Luckily for our team, the famous fast-food brand “Cook Door” had opened a branch, few months before we started our project. Located on the Eastern Nile Bank 10-minute walk south from Al-Nile Hotel, it is the #1 choice when it comes to good quality fast food. If quality is not your biggest concern in fast-food, then you should try Sohag’s all-time popular “Wesaya” and the nearby “Milano” in Al-Gomhorya Street, their prices are surprisingly the same as “Cook Door”.
Things would get a bit more difficult if you’re after proper restaurant-style meals, but anyways, your destination is Al-Gomhorya Street (in case you don’t want to eat at the hotel’s restaurant, which is actually advisable not to). There you’ll find “Mo’men”, a modern restaurant with variety of platters in addition to a good-speed internet connection as well, and “Sohag’s Club” or as locals call it “Al-Nady Al-Bahary”; the city’s oldest club luckily has a bit of an antique restaurant that serves amazing Egyptian plates.
P.S. Try the Molokheya!

For a budget-wise meal, try “Koshary Go7a” in “Midan Al-Thakafa”, and for a super-quick service for sandwiches, shawermas and meals; try the near-by “Al-Tekeya”. If you have a feel for some Italian food in Upper Egypt, go for the pizza at Papro Café, surprisingly enough located in Al-Gomhorya Street (YES it is where the action is in the city).
Nightlife: (?!!)
The question mark says it, nevertheless the exclamation marks!
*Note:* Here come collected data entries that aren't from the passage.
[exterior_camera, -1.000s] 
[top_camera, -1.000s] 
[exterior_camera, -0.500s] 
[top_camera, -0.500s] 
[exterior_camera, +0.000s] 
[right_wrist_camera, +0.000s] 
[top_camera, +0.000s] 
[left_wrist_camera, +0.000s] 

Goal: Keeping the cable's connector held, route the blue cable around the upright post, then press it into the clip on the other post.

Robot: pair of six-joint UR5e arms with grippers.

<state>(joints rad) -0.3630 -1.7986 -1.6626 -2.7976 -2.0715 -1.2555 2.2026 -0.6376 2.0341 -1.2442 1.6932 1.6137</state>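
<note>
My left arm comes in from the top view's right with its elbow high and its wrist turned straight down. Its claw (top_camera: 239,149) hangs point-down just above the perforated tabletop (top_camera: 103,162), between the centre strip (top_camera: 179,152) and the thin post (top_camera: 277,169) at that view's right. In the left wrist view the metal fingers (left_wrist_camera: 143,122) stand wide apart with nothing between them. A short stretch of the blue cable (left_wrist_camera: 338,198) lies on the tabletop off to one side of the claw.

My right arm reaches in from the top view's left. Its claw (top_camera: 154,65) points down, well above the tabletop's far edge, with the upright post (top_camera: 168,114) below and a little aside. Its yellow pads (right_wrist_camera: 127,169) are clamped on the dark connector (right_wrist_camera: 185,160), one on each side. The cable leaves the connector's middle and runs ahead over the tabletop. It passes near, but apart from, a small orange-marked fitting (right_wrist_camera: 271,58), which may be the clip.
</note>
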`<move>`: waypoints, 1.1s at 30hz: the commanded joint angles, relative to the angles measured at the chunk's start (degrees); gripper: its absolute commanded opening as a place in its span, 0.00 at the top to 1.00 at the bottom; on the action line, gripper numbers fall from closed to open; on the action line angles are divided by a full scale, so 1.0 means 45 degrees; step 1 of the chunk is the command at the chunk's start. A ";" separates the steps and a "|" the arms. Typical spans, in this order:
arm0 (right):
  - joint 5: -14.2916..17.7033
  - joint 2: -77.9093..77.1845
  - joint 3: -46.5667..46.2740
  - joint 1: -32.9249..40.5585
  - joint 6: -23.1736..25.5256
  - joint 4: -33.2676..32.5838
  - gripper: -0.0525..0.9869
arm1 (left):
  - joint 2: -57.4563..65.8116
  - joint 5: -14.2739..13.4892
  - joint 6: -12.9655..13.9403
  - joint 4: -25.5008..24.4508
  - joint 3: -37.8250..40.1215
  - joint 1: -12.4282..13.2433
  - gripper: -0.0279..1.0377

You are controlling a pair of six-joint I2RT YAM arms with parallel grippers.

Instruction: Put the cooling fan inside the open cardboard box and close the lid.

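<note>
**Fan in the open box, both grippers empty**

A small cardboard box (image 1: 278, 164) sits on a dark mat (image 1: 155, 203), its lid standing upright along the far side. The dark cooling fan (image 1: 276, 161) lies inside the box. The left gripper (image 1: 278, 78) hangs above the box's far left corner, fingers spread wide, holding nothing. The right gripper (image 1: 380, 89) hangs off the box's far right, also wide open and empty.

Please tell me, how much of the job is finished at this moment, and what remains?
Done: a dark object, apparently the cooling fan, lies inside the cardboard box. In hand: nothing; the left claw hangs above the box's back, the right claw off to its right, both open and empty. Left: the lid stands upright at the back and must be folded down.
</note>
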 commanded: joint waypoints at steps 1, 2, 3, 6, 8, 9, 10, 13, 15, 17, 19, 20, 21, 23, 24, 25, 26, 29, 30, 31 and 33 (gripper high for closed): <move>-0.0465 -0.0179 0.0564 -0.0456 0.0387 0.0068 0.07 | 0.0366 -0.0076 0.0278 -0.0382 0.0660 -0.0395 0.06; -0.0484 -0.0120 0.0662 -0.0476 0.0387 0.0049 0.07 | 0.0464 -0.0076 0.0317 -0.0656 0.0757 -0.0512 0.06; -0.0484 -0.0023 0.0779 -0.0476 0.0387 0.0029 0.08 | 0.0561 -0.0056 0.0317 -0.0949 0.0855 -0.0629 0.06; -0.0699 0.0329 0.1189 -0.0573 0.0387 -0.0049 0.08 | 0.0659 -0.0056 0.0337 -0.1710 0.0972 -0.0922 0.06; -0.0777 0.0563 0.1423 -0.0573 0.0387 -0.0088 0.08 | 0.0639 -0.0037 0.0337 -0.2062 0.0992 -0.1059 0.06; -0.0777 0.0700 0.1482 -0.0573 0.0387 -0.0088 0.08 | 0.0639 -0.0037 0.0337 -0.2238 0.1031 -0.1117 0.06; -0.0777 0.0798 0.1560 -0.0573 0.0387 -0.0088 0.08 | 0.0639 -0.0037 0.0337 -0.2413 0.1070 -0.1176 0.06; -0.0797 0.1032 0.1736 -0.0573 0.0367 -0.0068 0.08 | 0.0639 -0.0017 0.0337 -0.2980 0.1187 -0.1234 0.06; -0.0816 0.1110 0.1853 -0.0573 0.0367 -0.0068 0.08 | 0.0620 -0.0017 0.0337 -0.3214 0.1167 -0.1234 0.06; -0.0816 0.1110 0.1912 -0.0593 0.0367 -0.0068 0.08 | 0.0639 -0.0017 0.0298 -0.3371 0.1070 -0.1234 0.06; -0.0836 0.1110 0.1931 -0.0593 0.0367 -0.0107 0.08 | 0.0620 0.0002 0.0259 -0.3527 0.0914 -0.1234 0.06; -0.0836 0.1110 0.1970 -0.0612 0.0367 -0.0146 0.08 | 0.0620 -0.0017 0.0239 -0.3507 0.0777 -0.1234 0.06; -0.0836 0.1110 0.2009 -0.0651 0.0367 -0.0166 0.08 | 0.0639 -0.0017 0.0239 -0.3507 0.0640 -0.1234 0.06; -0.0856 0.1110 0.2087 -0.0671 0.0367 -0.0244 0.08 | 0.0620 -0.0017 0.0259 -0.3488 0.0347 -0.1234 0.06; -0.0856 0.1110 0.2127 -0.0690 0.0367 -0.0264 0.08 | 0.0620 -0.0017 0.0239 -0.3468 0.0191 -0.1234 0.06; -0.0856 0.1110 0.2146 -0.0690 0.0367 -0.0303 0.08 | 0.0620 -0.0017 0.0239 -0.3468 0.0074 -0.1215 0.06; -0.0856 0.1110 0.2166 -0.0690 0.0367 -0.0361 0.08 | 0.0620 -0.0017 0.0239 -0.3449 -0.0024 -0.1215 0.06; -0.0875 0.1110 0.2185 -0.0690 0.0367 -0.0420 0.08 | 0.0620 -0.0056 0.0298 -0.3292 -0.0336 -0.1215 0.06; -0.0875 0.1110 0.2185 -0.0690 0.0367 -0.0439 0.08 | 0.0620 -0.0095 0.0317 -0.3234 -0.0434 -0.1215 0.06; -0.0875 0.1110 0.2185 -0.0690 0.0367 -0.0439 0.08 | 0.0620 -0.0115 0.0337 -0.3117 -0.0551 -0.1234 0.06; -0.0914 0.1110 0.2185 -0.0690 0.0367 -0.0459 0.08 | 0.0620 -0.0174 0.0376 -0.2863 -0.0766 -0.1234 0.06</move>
Yes, there is an amazing corniche, but you will most probably find it empty, especially in the winter. “Al-Nile” Hotel has an amazing cafeteria by the corniche where you can get hot and cold drinks for great prices – I mean compared to Zamalek’s expensive restaurant yet cheaper Nile view.
You can always get in a felucca ride in the river, especially if it was sunset. That would be a Nile ride you would truly always remember. You can take a walk around “Midan Al-Thakafa” with its plenty shops that sell the famous Sa’edi galabeyas and scarves.
But if you are staying for only a night or so, you should take the ferry from the Nile’s Eastern bank (right next to Al-Nile Hotel) headed to Ǧazīrat az-Zuhur, “Flower Island”; where the city’s leadership decided to set up an international flowers’ island like the famous one in Aswan. Sohag’s only café; Papro, can also be a good option since it is really accessible, and the food menu is actually good.

Supermarkets in Sohag are not too many, but there is one heck of a fancy supermarket in Gomhorya Street-again-named “Dima”; and by fancy I mean where you can easily find peanut butter, sweet corn and Swiss chocolates! Next to it, there is a guy with a cart on the street and he sells Corn Flakes that go along perfectly with the city’s chilled weather during the night. Yes, Sohag is that cool!
Nothing fancy; allegedly there is no public transportation in Sohag! But just as any neighborhood in Cairo with no accessibility to public transportation, Sohag also follows with its thriving microbuses’ culture that connects every part of the city. With not much of traffic all over the city, taking a microbus is not really a tough option.
Looking at the taxis’ scene in Sohag, there are some rules you should know since there are no taxi-meters that would automatically calculate the fare. If the taxi isn’t going to cross the Nile, the fare is normally 5 LE; no matter what time it is or how far the distance is. If the taxi is crossing the Nile over Akhmim Bridge or the New Bridge, the fare goes up to 7 LE if it is during the day, 10 LE if it is during the night. You must be wondering why, but we’ve been going there for 6 months now and we have no idea what kind of rule is that one in particular!